Originaria di Palermo, Stefania Milazzo ha vissuto gli ultimi quindici anni tra Londra, Svezia e Dublino, esperienze che hanno fortemente arricchito e raffinato la sua espressività musicale. Questo brano d’esordio, infatti, concentra le influenze jazz, soul e pop che l’artista ha accumulato in questo percorso artistico e trasmette un messaggio ben preciso che è anche autobiografico: quello di imparare a saper aspettare, a saper costruire con pazienza e dedizione un progetto, un sogno o una relazione: «A differenza della società in cui viviamo, dove bisogna avere tutto e subito, questa canzone vuole far ritrovare il vero senso di quando siamo impegnati nel realizzare qualcosa», sostiene Stefania. «È una canzone dedicata al presente, invita a godere quello che si ha, quello che stiamo vivendo e provando. Occorre essere presenti nel viaggio che stiamo percorrendo e non pensare solo ed esclusivamente alla meta. Solo così possiamo veramente sentirci liberi ed in contatto con i nostri sentimenti. È una storia che guarda anche al futuro; solo se viviamo il nostro presente intensamente, possiamo davvero guardare in avanti con più carica e fiducia».

“Solitario” Pushmmua

Terzo estratto dall’album d’esordio del rapper e cantante palermitano classe ’96 Pushmmua, pseudonimo di Vincenzo Salerno. «Il brano parla di rivalsa, di voglia di emergere ad ogni costo e di fuggire da un ambiente malsano che non valorizza nessuno», racconta Pushmmua. «Il testo nasce da una presa di coscienza dell’artista, poco dopo una tentata rapina subita in studio, dove niente, a parte la speranza e la musica, ha un vero valore. “Solitario” unisce il rap più crudo all’elettronica con l’unico intento di mandare un messaggio forte e conciso che centri direttamente il punto senza arricchimenti del genere».

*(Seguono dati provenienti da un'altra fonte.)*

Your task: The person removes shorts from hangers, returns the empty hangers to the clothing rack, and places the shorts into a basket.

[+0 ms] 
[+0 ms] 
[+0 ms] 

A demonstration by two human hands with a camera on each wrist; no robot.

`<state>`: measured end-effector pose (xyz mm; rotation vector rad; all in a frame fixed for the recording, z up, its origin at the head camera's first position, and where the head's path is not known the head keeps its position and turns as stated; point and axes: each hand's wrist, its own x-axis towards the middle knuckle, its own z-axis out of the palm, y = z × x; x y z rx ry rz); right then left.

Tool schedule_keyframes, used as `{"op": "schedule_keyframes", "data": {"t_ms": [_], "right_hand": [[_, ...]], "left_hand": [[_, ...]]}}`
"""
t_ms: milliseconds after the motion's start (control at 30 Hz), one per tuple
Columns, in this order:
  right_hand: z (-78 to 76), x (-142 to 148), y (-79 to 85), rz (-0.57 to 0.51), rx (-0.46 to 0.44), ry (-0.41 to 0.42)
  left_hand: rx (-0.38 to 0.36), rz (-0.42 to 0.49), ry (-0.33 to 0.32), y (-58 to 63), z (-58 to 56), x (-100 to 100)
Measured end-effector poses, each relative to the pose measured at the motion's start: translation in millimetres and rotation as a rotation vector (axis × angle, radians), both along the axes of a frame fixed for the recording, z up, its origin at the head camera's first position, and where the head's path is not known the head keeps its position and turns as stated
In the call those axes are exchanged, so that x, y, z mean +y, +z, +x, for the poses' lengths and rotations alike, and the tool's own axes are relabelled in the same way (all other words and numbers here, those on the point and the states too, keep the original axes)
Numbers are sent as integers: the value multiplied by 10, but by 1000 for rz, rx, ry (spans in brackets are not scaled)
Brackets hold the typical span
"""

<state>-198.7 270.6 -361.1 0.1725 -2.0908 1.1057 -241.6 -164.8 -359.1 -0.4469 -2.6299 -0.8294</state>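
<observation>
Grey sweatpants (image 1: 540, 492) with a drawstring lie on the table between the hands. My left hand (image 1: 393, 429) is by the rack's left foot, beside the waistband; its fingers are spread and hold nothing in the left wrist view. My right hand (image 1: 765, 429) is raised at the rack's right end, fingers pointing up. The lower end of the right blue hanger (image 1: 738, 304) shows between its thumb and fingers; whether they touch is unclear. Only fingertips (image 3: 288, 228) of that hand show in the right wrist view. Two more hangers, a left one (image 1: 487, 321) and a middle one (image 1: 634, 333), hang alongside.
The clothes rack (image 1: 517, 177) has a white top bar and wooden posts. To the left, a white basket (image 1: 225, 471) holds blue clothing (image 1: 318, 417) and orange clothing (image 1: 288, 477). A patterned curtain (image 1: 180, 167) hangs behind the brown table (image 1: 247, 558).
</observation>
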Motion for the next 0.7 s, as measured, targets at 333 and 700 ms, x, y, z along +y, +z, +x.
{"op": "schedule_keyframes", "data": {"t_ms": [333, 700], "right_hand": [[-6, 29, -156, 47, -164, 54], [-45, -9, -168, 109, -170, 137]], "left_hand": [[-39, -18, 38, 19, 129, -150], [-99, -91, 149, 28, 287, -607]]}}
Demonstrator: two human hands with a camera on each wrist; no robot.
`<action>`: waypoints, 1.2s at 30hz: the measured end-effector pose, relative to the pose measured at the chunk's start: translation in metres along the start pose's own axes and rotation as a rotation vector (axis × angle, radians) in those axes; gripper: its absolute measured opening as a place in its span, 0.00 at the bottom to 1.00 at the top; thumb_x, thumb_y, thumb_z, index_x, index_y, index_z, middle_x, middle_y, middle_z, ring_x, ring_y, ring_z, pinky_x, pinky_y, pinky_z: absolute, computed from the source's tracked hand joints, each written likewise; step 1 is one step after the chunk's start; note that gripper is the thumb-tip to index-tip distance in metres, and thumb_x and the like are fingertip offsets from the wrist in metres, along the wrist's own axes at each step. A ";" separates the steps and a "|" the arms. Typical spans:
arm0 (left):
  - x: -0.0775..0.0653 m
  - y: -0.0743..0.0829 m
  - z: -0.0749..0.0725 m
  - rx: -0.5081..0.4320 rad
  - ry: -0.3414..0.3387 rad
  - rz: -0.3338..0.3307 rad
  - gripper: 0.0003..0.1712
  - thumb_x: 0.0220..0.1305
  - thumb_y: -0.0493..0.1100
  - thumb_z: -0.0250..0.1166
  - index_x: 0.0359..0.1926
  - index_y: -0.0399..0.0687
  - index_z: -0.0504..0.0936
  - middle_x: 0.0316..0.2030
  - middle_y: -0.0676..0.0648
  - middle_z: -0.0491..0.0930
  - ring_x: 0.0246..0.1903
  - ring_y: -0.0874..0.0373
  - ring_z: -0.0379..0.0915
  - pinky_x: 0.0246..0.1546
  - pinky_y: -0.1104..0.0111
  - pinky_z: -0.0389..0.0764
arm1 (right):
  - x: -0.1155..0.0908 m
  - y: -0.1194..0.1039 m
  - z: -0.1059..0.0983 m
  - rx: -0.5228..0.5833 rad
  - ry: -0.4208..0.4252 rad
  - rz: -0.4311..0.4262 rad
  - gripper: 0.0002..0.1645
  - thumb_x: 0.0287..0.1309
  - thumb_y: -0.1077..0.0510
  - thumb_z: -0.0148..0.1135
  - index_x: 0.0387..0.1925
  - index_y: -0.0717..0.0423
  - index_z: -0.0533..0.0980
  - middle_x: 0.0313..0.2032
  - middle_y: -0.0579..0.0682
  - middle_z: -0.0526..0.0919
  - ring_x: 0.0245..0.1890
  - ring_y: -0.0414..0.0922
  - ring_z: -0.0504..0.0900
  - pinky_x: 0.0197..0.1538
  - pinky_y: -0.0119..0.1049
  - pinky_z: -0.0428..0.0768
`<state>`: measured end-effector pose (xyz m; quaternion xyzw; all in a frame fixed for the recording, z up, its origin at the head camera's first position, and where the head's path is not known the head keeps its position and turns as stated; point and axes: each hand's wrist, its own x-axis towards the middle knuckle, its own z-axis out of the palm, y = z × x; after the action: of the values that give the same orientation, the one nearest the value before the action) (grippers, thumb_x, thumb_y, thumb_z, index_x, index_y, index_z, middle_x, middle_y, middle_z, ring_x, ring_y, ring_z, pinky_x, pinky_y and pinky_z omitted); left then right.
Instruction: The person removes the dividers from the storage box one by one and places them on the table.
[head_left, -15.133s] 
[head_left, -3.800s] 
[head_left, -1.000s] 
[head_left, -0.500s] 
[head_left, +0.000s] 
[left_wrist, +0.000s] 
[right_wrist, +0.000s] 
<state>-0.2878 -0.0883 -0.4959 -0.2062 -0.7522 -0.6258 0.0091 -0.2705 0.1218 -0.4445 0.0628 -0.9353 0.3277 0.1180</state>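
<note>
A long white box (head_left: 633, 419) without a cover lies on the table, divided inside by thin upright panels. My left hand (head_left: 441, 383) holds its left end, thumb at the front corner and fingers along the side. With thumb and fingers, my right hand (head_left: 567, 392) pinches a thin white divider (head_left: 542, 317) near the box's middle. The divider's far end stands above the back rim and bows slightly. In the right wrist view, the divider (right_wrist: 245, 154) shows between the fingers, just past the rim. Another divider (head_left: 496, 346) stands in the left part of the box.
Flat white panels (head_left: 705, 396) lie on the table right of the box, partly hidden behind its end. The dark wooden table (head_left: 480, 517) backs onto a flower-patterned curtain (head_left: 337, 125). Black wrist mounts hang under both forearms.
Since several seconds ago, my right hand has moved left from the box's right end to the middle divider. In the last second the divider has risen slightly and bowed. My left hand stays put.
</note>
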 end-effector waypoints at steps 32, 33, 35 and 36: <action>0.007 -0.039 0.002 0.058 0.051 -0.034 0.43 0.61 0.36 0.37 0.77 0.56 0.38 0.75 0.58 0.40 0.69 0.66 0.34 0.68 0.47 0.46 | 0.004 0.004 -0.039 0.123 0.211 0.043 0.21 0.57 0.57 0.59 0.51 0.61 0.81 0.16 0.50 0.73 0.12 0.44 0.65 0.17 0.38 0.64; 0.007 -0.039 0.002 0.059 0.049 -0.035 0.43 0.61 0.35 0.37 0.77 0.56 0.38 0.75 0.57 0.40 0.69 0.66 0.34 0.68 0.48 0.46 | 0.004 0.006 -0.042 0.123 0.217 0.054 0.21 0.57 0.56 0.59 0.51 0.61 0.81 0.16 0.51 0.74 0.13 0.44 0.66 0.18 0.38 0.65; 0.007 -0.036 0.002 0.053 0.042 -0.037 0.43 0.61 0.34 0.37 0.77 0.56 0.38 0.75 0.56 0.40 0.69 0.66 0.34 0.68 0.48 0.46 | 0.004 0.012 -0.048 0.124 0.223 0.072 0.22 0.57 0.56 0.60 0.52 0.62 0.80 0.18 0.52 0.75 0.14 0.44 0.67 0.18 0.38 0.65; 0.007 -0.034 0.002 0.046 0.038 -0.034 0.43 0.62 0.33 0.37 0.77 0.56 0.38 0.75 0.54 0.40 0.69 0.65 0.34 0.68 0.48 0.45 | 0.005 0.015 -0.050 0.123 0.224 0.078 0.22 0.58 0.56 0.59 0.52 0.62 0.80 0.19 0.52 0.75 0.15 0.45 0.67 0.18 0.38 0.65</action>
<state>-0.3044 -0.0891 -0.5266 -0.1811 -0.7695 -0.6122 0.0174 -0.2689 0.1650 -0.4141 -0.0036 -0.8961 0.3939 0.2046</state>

“Marshmallow” Bar Ponderoso

Nuovo singolo della band messinese, con base a Milano. È un irriverente e crudo spaccato della società attuale: «Una società già narrata da Oscar Wilde ai tempi della rivoluzione industriale e giunta fino a noi sempre più carica del termine “consumismo”» spiega la band. «Un consumismo alienante sfociato anche in termini relazionali, nel vedere l’altro come un’opportunità, come una mera e confortevole mangiatoia. Tuttavia, è proprio grazie all’amore di un’altra persona che il narratore torna a sognare, proprio per mezzo di quella forza universale che è l’antidoto agli scaffali di un centro commerciale». La band è formata da Luca Anello (batteria), Manuel Bisazza (basso e voce), Rosario Lo Monaco (chitarra); al brano ha collaborato Filippo La Marca alle tastiere e synth.